**ASSIGNMENT:** Write out, word for word, the part of the listing below that opens with the line containing "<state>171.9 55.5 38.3" and closes with the line containing "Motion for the", keeping both of those lines and adding no others.

**DATA PROVIDED:**
------------------------------------

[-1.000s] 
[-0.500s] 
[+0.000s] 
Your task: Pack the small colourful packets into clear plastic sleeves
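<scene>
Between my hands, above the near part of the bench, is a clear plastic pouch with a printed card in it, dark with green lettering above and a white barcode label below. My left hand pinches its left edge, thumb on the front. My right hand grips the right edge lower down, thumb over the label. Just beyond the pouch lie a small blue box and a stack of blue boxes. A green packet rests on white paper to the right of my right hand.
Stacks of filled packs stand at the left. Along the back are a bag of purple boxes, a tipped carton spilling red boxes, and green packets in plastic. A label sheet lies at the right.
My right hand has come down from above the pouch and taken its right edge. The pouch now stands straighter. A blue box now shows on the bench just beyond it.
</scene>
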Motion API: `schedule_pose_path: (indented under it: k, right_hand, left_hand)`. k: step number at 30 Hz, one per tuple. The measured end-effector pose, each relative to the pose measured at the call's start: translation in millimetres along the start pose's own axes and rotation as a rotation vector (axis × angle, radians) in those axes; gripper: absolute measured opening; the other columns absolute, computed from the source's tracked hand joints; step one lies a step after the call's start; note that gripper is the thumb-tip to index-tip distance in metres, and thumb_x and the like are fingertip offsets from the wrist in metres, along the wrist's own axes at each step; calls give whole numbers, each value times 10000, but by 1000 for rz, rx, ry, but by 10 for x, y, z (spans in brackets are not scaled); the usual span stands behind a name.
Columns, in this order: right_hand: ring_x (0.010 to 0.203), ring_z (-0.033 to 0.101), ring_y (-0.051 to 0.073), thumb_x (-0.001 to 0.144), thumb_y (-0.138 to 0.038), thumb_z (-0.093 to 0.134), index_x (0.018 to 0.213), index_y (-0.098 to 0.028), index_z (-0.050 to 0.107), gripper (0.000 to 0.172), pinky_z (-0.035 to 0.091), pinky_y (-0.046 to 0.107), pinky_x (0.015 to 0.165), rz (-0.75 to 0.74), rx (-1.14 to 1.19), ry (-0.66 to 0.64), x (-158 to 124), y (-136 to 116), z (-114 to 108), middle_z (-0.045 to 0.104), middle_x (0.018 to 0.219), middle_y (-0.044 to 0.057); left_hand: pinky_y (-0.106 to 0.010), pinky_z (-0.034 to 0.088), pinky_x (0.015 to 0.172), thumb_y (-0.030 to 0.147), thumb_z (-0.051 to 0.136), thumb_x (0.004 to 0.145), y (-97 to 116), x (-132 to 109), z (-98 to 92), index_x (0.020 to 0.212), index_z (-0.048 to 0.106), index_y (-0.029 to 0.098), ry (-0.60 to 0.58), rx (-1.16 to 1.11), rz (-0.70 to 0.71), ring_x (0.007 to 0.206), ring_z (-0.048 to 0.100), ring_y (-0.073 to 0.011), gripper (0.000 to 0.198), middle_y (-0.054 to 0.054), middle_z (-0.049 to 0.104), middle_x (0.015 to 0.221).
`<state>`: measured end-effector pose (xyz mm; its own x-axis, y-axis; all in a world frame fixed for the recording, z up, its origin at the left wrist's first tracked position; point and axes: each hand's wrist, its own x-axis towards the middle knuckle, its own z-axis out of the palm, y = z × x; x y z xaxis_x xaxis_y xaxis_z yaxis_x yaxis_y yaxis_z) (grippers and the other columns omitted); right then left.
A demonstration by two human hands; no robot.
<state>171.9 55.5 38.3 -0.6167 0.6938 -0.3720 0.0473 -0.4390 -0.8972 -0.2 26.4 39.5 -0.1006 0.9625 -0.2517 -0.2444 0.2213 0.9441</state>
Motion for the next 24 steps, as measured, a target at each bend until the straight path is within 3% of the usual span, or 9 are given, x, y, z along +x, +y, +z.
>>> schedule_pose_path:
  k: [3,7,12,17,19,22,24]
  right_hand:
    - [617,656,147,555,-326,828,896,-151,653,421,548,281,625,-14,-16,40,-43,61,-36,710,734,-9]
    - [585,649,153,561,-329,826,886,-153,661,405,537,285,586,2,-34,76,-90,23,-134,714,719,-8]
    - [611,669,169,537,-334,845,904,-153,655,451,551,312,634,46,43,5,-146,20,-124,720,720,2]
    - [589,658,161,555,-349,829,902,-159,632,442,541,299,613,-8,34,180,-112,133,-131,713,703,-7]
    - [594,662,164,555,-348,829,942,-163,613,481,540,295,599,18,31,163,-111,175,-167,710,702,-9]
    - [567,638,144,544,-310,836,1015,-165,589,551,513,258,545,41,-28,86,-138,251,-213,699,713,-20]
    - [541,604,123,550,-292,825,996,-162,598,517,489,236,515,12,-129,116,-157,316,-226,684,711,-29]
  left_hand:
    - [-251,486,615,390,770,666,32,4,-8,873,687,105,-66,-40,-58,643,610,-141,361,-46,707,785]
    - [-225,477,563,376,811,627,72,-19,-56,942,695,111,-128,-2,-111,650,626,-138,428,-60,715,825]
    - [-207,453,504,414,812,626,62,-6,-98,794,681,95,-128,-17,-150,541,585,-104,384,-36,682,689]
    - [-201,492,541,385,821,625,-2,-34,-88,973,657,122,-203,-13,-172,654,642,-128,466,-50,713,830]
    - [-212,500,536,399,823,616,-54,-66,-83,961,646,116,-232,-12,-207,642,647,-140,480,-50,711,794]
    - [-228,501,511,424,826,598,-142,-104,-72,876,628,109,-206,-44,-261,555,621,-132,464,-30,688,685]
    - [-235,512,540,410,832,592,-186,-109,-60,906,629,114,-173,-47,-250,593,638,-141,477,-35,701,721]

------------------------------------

**ANSWER TO THE EXERCISE:**
<state>171.9 55.5 38.3 -0.6167 0.6938 -0.3720 0.0473 -0.4390 -0.8972 -0.2 26.4 39.5 -0.1006 0.9625 -0.2517 -0.2444 0.2213 0.9441</state>
Motion for the next 24 steps, as measured, a target at each bend until the straight path is within 3% of the usual span, or 9 are given, x, y, z along +x, +y, +z.

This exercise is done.